◆ AIM OF THE EXERCISE: One number is the whole answer: how many lines of the records include "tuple".

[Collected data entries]
[Start of Attachment]
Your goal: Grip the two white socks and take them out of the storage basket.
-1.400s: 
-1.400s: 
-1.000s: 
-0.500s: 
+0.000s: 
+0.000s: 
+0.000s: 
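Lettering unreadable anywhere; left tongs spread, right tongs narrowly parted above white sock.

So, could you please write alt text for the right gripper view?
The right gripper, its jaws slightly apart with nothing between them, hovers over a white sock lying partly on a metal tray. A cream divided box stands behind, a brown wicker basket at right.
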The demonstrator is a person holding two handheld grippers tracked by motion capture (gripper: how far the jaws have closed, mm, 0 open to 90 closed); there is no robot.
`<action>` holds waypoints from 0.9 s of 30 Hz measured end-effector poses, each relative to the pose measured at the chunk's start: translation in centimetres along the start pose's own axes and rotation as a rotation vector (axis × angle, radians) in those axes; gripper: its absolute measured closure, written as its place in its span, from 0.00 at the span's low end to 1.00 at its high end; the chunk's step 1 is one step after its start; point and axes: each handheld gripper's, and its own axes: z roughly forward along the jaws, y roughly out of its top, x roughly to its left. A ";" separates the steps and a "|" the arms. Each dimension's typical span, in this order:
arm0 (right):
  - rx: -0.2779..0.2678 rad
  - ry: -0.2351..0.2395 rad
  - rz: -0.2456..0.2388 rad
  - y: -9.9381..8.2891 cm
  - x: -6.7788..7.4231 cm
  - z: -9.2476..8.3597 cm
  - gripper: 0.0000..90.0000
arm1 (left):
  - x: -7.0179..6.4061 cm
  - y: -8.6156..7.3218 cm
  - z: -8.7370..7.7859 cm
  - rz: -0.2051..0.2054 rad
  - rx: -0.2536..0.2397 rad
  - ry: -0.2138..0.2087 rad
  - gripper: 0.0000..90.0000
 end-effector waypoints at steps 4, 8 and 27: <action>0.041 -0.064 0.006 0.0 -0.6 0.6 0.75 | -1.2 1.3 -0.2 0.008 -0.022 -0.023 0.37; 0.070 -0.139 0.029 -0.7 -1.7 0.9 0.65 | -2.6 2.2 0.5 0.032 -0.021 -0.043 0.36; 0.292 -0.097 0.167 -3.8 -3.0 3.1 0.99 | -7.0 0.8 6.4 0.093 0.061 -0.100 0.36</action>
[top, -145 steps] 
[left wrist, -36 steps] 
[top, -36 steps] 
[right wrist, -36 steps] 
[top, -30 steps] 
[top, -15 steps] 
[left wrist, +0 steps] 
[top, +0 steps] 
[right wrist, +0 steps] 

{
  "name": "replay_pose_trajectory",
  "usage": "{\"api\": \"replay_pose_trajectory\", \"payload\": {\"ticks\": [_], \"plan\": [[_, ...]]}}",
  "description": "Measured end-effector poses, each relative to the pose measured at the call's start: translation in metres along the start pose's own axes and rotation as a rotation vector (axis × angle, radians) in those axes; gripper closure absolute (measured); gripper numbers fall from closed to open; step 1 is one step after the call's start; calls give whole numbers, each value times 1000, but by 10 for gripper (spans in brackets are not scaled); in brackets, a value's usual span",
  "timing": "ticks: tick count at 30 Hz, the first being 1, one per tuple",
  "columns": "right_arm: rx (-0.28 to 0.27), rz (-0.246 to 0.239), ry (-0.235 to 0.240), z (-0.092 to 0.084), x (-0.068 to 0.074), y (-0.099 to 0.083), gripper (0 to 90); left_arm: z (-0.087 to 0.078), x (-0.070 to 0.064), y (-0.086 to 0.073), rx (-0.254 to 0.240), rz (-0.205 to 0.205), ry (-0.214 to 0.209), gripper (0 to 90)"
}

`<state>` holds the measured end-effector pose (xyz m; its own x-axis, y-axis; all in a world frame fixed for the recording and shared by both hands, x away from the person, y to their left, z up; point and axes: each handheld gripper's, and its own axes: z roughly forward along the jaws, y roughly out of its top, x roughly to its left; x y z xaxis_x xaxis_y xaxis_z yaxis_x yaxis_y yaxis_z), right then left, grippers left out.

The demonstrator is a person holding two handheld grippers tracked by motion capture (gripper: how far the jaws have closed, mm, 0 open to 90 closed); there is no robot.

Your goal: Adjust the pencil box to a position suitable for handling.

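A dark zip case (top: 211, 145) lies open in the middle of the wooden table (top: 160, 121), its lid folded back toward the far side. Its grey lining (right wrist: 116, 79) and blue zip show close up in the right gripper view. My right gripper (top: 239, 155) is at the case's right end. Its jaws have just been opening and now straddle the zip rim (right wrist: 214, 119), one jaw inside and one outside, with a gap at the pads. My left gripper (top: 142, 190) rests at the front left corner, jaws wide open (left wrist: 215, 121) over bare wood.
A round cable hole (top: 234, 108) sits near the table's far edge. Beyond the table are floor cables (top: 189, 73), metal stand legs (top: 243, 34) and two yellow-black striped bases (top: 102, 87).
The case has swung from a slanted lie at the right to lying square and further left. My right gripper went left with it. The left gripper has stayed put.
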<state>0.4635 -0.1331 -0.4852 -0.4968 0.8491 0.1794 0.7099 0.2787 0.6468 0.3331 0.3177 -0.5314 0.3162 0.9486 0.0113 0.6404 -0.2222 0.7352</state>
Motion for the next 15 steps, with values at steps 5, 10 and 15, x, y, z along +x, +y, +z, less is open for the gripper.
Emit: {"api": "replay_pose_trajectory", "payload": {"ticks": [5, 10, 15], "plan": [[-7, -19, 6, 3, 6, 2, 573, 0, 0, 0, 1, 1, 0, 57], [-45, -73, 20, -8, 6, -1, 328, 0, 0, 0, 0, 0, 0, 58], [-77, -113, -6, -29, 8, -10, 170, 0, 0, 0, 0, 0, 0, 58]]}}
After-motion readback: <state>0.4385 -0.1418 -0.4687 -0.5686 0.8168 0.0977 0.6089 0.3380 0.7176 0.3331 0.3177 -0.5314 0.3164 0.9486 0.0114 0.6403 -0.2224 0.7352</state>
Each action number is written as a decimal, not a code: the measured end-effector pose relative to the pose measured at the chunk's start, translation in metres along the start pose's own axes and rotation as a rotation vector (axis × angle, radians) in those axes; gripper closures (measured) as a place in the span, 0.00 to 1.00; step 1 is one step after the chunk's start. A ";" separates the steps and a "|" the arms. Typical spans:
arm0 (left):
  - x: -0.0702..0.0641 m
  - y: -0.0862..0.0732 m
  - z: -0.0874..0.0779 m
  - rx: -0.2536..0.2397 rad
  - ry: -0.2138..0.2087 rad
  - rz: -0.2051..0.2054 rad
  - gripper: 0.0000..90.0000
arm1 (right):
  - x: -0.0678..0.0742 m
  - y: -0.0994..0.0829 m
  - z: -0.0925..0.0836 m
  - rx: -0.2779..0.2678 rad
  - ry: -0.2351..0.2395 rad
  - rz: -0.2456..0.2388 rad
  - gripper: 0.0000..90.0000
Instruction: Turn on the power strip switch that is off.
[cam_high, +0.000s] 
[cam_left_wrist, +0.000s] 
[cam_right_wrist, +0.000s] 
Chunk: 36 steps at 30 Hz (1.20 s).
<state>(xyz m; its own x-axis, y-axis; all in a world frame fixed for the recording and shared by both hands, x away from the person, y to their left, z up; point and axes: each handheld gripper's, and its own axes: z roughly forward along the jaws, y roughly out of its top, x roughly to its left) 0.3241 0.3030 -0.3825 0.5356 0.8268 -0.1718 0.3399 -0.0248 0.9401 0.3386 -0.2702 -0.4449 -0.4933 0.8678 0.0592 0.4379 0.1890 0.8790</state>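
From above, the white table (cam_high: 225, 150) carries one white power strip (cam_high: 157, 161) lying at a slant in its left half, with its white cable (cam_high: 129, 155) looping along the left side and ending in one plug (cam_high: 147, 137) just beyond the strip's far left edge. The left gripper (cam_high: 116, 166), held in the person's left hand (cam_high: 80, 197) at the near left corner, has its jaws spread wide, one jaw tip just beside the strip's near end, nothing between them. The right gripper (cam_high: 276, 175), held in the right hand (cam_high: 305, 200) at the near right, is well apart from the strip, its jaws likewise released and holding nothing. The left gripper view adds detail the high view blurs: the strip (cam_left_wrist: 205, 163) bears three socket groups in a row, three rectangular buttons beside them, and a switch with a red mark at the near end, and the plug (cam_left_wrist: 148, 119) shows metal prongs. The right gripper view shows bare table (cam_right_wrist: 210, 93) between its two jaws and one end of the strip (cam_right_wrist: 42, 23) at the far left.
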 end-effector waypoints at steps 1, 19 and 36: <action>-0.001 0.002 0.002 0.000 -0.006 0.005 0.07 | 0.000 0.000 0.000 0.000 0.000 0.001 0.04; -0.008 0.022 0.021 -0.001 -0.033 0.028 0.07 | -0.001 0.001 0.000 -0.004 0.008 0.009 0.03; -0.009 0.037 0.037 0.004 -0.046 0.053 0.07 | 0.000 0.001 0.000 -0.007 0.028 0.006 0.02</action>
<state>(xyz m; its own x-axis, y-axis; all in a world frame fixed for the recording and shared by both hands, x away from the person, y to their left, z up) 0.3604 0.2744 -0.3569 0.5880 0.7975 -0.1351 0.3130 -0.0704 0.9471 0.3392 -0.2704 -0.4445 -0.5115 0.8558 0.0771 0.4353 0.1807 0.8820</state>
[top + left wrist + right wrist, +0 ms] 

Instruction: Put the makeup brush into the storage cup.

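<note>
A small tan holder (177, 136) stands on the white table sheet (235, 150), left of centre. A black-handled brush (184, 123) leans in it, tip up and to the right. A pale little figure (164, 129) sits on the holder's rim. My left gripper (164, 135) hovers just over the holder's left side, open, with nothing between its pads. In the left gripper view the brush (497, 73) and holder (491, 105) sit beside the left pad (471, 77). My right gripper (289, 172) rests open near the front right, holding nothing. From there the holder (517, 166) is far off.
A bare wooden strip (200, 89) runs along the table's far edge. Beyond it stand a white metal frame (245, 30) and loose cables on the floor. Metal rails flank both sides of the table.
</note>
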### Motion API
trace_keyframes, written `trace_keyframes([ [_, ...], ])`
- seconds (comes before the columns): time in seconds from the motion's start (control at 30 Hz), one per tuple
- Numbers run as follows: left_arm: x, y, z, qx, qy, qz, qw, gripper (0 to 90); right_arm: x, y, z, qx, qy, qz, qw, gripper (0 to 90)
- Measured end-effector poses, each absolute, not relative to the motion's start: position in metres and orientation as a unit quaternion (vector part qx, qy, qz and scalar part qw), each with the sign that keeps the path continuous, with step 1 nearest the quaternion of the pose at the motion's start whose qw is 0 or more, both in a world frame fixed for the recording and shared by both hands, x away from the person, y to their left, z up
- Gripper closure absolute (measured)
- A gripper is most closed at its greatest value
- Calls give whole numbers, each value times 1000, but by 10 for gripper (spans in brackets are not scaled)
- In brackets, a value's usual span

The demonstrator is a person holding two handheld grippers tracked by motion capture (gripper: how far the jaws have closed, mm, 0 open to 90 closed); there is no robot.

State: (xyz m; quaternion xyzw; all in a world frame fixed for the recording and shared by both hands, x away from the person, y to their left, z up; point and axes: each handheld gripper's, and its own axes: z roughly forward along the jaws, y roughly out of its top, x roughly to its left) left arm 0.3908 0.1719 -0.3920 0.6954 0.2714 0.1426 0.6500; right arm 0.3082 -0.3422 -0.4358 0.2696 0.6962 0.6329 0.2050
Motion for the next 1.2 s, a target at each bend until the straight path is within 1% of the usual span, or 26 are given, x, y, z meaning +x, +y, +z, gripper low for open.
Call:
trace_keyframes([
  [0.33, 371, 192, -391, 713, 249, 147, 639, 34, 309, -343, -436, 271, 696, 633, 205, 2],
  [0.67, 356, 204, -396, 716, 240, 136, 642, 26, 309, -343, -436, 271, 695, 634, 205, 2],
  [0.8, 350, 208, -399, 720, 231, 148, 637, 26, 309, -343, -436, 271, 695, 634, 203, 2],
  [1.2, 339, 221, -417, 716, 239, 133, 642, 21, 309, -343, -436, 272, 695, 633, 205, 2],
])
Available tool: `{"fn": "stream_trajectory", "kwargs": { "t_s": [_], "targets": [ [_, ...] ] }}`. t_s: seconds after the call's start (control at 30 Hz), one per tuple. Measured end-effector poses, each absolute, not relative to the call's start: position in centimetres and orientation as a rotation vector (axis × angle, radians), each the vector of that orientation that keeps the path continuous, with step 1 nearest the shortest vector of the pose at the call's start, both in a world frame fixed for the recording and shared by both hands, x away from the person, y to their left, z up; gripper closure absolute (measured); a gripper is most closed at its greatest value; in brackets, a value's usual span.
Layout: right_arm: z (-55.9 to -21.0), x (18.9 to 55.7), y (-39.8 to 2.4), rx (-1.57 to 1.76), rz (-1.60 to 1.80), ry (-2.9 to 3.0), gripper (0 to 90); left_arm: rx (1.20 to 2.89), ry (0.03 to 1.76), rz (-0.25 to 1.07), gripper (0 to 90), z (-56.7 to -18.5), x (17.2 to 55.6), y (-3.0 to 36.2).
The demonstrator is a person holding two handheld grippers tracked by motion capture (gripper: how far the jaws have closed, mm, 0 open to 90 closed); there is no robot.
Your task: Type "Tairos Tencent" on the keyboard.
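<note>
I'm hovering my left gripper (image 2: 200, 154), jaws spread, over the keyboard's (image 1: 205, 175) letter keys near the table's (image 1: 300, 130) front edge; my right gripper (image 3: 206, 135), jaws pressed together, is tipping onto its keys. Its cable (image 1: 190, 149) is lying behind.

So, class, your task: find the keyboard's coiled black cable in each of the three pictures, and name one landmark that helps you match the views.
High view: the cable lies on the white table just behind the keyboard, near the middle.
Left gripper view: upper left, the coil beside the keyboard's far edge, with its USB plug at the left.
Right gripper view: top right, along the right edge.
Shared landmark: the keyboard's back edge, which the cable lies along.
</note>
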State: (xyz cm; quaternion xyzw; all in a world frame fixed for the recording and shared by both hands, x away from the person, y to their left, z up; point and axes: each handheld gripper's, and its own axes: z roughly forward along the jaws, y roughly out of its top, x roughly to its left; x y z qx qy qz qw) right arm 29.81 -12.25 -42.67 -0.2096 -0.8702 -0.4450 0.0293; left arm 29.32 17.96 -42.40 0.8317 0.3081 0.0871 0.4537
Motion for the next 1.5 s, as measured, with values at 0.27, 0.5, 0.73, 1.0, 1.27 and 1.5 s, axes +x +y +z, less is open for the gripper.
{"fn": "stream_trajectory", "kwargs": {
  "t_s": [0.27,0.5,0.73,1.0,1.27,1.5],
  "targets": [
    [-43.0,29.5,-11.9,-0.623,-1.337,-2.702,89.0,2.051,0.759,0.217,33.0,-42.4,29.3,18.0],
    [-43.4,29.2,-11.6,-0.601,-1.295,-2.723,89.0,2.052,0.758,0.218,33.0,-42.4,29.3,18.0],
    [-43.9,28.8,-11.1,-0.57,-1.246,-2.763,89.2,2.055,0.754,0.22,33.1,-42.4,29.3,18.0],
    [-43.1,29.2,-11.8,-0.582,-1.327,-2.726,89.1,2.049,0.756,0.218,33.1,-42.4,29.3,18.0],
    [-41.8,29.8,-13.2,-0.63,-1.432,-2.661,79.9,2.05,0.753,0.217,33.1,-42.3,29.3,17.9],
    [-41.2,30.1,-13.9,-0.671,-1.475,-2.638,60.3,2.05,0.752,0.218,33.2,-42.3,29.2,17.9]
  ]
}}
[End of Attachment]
◆ OUTPUT FOR THIS EXERCISE: 3